▸ **Work required**
Pick out all lines of the entries that include the word "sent" and copy them.

▸ **Records for the task**
______________________________

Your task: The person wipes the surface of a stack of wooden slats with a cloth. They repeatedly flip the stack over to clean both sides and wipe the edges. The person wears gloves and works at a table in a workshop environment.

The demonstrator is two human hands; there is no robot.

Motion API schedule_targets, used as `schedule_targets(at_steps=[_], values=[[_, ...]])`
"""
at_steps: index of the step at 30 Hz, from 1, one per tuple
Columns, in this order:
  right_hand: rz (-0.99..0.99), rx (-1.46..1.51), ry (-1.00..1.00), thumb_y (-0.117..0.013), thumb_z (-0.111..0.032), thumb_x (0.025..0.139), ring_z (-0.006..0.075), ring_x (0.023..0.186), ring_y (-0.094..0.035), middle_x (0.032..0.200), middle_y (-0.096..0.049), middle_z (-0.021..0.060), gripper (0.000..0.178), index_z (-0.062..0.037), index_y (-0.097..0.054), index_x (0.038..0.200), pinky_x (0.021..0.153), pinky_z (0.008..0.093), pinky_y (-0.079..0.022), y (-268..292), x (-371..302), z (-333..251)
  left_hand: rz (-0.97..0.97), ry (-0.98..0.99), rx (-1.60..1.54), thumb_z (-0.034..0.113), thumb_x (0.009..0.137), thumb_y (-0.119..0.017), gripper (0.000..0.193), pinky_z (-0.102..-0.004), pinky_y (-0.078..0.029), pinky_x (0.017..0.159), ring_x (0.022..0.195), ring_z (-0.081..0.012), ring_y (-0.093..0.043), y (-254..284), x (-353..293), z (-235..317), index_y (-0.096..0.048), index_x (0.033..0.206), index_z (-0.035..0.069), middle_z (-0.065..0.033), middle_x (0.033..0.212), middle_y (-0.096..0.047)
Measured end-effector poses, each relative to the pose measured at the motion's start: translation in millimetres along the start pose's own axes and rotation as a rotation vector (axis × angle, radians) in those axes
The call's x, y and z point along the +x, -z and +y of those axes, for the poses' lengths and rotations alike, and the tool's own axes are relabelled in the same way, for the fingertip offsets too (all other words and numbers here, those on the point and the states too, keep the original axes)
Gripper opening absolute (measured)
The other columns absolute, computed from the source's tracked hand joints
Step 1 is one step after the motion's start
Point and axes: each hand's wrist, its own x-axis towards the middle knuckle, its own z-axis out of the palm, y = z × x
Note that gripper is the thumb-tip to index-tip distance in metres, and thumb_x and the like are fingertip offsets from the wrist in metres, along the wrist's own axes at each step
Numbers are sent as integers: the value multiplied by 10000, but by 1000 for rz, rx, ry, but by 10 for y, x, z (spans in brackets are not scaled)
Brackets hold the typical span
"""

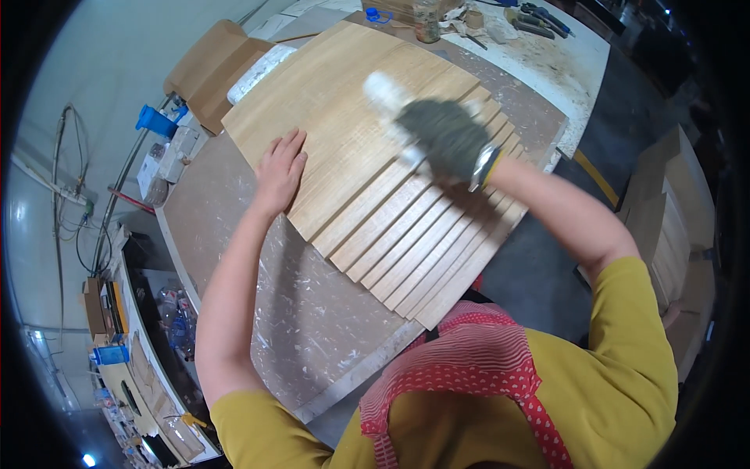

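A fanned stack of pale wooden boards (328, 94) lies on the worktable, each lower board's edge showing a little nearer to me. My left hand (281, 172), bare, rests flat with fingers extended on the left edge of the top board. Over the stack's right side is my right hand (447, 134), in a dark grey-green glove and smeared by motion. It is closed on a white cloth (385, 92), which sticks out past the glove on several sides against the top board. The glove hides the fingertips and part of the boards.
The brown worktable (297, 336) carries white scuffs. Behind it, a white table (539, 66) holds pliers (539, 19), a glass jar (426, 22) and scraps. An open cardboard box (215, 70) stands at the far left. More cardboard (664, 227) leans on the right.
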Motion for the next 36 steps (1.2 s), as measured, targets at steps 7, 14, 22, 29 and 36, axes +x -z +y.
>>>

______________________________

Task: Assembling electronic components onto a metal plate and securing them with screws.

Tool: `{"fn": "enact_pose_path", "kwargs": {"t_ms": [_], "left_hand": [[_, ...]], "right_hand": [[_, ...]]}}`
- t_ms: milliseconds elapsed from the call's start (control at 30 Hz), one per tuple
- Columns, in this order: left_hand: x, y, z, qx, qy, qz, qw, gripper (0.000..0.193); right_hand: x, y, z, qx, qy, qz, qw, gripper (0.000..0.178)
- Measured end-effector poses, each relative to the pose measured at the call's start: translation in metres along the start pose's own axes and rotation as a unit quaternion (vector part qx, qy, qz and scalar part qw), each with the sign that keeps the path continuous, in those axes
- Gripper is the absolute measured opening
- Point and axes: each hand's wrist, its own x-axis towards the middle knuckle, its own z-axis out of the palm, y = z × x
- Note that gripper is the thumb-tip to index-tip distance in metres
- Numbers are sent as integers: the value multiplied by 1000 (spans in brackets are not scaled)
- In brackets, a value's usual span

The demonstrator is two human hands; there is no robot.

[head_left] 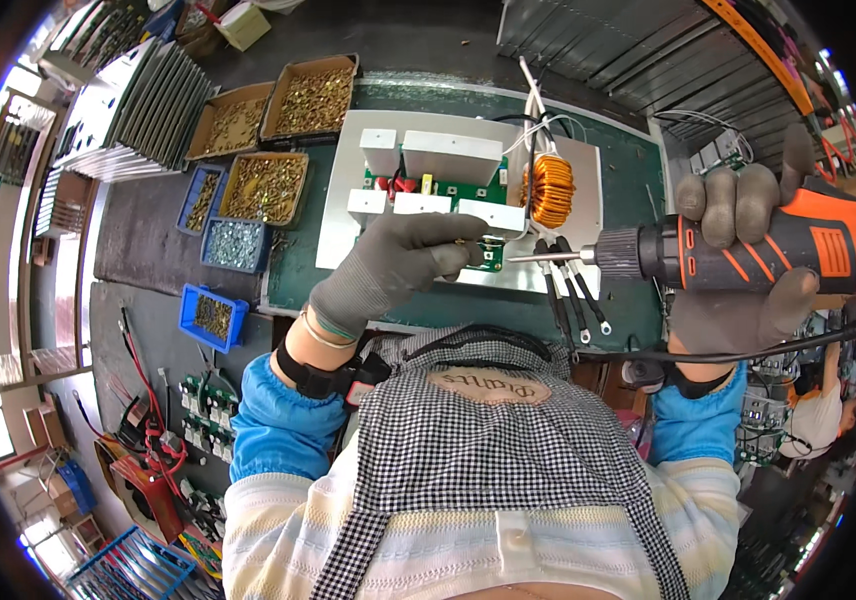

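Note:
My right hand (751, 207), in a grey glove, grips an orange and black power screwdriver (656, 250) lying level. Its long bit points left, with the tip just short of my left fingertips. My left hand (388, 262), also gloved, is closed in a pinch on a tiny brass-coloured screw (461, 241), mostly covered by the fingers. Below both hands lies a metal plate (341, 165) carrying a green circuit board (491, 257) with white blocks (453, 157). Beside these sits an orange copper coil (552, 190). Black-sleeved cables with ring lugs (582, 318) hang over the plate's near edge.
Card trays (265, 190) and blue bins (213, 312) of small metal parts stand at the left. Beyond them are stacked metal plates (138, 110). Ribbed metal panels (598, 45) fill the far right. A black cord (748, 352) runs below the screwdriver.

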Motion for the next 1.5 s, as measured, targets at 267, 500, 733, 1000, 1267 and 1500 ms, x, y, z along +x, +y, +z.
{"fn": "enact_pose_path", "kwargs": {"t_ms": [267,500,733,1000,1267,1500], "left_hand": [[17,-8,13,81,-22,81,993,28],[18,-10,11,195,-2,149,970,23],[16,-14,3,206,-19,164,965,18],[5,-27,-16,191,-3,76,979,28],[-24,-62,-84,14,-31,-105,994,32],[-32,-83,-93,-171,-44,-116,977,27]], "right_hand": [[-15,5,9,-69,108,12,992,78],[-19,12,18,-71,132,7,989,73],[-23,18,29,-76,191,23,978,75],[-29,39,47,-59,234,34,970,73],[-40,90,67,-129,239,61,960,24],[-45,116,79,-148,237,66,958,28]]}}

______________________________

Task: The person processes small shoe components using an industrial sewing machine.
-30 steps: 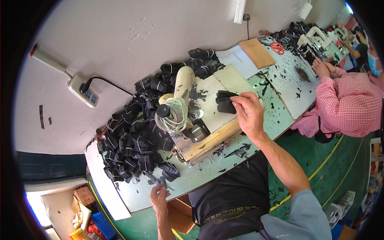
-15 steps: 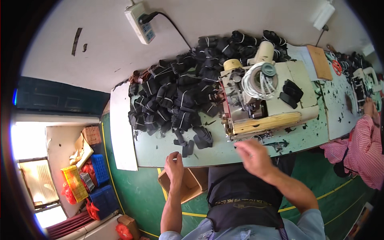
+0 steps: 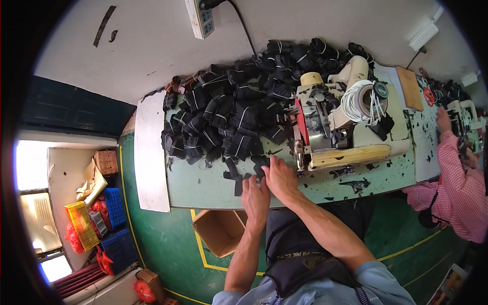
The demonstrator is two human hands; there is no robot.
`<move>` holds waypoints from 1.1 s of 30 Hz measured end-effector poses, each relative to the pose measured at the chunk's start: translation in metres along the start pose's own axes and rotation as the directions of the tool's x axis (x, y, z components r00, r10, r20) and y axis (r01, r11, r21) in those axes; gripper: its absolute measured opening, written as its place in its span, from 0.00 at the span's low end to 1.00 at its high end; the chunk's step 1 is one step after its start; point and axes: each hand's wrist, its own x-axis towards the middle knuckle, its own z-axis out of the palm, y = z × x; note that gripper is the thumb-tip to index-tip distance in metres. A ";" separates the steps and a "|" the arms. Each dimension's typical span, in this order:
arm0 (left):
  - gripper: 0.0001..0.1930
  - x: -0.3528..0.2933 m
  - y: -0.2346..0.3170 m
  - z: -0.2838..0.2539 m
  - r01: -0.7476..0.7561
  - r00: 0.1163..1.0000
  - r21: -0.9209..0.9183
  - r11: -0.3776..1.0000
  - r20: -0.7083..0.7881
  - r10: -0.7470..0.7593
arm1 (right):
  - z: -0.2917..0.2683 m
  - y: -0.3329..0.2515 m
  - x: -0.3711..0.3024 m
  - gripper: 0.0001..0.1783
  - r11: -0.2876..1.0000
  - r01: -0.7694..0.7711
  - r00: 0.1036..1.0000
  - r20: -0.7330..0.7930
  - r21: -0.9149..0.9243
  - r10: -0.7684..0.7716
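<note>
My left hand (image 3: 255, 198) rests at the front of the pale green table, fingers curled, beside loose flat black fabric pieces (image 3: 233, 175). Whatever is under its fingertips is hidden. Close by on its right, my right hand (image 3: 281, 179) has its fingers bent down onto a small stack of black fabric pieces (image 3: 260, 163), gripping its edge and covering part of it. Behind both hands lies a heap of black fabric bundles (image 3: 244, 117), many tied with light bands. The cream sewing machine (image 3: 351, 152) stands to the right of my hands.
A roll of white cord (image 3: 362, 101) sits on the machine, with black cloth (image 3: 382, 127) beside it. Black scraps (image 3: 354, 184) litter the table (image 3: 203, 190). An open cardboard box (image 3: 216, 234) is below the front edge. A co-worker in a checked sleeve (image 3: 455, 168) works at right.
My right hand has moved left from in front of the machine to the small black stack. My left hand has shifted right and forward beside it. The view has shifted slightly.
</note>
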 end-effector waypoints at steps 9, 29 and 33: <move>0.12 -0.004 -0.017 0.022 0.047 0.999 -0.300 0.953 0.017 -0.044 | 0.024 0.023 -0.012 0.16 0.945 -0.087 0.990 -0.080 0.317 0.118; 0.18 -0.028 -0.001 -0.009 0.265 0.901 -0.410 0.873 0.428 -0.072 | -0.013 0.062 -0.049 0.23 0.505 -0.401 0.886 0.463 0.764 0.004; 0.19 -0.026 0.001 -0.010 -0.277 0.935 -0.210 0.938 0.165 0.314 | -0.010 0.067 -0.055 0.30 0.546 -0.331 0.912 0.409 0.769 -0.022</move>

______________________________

▸ **Solution for this exercise**
Numbers are sent as integers: the value multiplied by 10000, but by 1000 for rz, rx, ry, but by 10 for y, x, z (spans in brackets are not scaled)
- Numbers are sent as integers: the value multiplied by 1000 (spans in brackets are not scaled)

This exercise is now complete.